--- Exercise goal ---
Transcribe only the lines in the data below falling between the line with "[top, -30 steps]" and the line with "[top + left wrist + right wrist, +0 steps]", including those two lines, and leave out any picture.
===== Collected data
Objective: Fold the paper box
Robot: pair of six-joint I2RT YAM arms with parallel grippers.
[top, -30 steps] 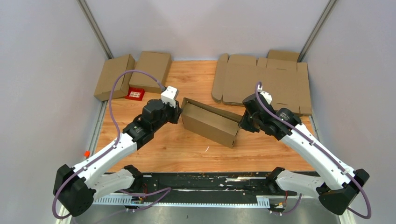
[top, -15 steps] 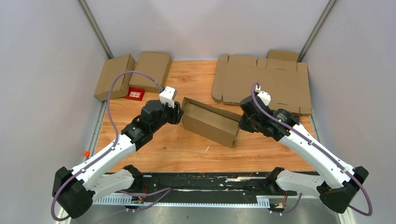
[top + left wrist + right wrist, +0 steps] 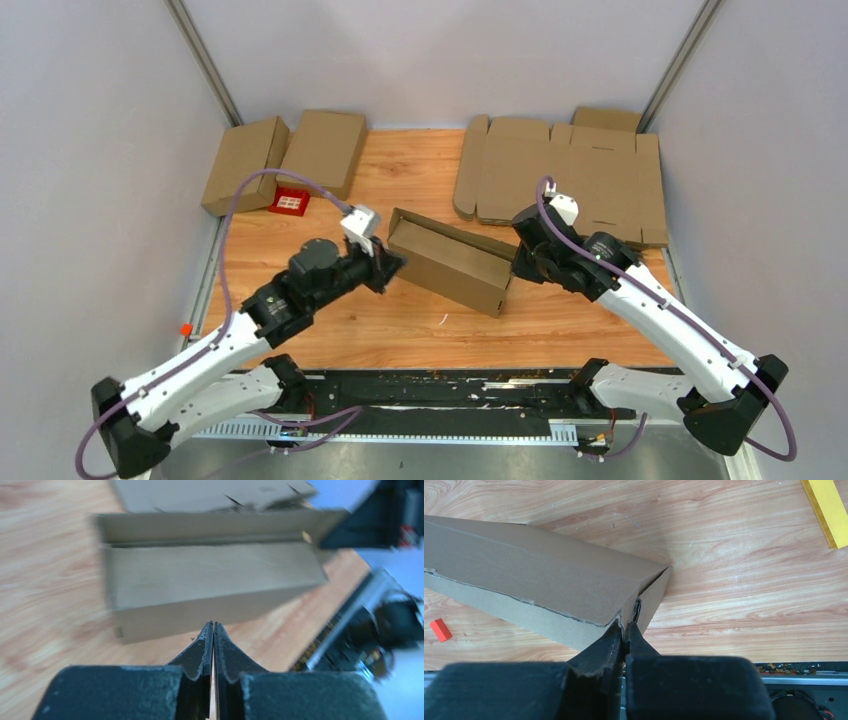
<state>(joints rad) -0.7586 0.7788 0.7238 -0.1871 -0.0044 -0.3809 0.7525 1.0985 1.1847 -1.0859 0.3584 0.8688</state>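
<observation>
A long brown paper box [image 3: 450, 265], partly folded with its top open, lies slantwise in the middle of the wooden table. My left gripper [image 3: 392, 262] is shut and empty, just off the box's left end; in the left wrist view its tips [image 3: 213, 625] are pressed together in front of the box's long side wall [image 3: 210, 577]. My right gripper [image 3: 518, 262] is at the box's right end. In the right wrist view it [image 3: 625, 625] is shut on the cardboard edge at the corner of the box [image 3: 539, 575].
A flat unfolded cardboard sheet [image 3: 570, 180] lies at the back right. Two folded boxes [image 3: 240, 165] [image 3: 322, 150] and a small red object [image 3: 291, 203] sit at the back left. A red block [image 3: 440, 630] and a yellow strip [image 3: 826, 507] show in the right wrist view.
My left arm has pulled back toward the near edge, and its gripper has come down away from the box's left end. The right gripper and the box have barely moved.
</observation>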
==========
--- Solution to the problem ---
[top, -30 steps] 
[top, -15 steps] 
[top + left wrist + right wrist, +0 steps] 

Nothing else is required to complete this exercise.